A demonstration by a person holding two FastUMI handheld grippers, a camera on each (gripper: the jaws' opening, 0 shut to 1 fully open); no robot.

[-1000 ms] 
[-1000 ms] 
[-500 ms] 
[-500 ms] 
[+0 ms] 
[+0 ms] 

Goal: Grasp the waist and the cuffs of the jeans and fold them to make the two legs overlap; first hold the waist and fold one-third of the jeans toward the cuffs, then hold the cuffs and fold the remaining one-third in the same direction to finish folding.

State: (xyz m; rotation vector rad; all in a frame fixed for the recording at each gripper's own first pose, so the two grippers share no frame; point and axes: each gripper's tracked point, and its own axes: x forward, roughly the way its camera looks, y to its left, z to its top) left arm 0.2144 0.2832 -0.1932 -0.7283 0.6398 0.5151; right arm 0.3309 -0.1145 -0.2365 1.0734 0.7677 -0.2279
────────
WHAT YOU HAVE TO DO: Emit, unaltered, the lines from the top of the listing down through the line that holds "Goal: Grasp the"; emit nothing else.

COMPLETED TASK:
A demonstration by a person holding two FastUMI handheld grippers, a camera on each (gripper: the jaws' opening, 0 shut to 1 fully open); no robot.

[-1000 ms] 
[-1000 ms] 
[-500 ms] 
[-500 ms] 
[+0 ms] 
[+0 ms] 

Goal: Grasp the waist and the cuffs of the jeans and fold them to make the two legs overlap; first hold the waist and fold one-third of the jeans toward the cuffs, then hold the cuffs and fold the remaining one-third in the same direction to finish folding.

No further output is expected.